Maybe you are beat down by expectations put on you by others or your own ideals,
Maybe your mind is stuck playing on repeat the anxious recording,
if I could just do more, and put this last piece in place,
if only I had this one other thing or this person would just do their part,
things would be better, I would be happy.

Sisters and brothers, all of this is band-aids at best and toxic thinking at worst,
if we don’t find a way to let go
And reach out to touch the cloak of the one who loves us no matter what.

We don’t finally need a new commodity or lifestyle arrangement,
Though there is benefit in a new toaster if the old one is burning all your toast,
But what we do need at the bottom of all of this
and at the core of who we are as individuals and as a community
is the healing knowledge that the one who created us and who sustains us,
the God who is the source of our being and our true parent,
loves us with an everlasting love and longs for us to rest in that awareness
and hear God saying,
“my child, my grace is enough.  Go in peace.”
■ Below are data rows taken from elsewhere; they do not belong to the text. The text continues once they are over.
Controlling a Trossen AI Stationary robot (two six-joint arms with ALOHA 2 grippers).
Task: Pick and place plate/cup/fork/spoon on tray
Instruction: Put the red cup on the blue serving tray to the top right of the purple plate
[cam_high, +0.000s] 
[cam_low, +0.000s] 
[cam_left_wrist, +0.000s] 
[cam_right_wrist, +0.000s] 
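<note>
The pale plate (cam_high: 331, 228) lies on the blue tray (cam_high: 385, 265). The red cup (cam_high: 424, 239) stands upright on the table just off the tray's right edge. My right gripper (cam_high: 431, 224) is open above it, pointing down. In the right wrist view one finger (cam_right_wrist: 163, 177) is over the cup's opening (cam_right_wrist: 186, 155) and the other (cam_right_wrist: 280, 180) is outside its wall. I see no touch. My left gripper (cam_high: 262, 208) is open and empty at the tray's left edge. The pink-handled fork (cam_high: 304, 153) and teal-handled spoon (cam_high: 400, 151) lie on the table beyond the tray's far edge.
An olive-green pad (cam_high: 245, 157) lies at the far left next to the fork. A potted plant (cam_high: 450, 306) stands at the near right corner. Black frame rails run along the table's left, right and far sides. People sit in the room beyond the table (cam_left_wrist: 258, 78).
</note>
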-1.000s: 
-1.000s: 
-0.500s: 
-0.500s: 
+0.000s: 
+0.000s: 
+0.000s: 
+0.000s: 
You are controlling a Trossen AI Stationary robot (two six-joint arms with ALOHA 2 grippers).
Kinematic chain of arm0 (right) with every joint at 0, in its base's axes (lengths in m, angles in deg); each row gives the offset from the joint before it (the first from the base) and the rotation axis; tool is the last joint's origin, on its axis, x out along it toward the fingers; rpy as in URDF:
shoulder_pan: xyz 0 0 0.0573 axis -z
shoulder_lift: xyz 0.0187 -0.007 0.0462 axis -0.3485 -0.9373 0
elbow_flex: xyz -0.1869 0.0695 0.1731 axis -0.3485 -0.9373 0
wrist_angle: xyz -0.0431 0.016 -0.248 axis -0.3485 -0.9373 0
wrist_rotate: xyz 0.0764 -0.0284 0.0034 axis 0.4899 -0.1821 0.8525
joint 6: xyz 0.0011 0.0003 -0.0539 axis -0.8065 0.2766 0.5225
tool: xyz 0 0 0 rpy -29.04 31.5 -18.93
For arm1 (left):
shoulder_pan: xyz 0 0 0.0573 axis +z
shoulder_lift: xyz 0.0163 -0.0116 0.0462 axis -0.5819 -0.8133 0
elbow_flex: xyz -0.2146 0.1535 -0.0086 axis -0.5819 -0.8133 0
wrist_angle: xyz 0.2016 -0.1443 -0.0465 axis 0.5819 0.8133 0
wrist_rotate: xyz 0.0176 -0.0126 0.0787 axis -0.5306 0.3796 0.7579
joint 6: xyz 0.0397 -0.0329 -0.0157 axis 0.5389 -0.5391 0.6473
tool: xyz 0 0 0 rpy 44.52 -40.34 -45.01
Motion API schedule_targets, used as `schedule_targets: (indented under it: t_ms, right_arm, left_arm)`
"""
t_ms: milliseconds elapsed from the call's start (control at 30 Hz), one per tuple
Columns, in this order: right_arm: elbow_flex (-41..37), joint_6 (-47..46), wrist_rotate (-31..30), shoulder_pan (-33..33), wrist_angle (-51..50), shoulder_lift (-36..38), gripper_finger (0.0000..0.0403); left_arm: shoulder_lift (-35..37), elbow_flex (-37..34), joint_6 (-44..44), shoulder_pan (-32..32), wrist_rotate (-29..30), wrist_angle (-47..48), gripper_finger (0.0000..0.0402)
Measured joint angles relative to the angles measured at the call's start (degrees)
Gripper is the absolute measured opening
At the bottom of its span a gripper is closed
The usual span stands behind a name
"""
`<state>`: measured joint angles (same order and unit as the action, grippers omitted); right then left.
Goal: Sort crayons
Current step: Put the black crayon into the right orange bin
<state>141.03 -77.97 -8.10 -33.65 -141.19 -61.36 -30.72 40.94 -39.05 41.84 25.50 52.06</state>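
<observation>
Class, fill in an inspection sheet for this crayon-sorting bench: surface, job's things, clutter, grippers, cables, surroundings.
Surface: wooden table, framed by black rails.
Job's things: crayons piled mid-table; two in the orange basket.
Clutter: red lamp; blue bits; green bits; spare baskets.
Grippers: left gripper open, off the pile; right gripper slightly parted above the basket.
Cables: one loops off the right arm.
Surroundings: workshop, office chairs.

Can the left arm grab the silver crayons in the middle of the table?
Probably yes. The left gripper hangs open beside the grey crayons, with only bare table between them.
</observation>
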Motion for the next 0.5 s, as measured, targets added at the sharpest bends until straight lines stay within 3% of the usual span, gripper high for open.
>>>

Arise from the place of endless striving and exhaustion, the weary land.
Arise from the place of self-criticism and isolation,
Arise from the place of defensiveness and judgmentalism
Arise from the place of self-sufficient, works-righteousness,

And lay hold of the unearned and abundant grace of the God who will never abandon us.
The God whose spirit longs to bring us together as members of a beloved community,
So that we will not struggle alone,
We will bear one another’s burdens,
And so witness to the love that multiplies as it is given away.
Like the loaves and fishes.

May we take comfort by faith in this picture of God’s steadfast love.
And may we take our cues from Jesus in this.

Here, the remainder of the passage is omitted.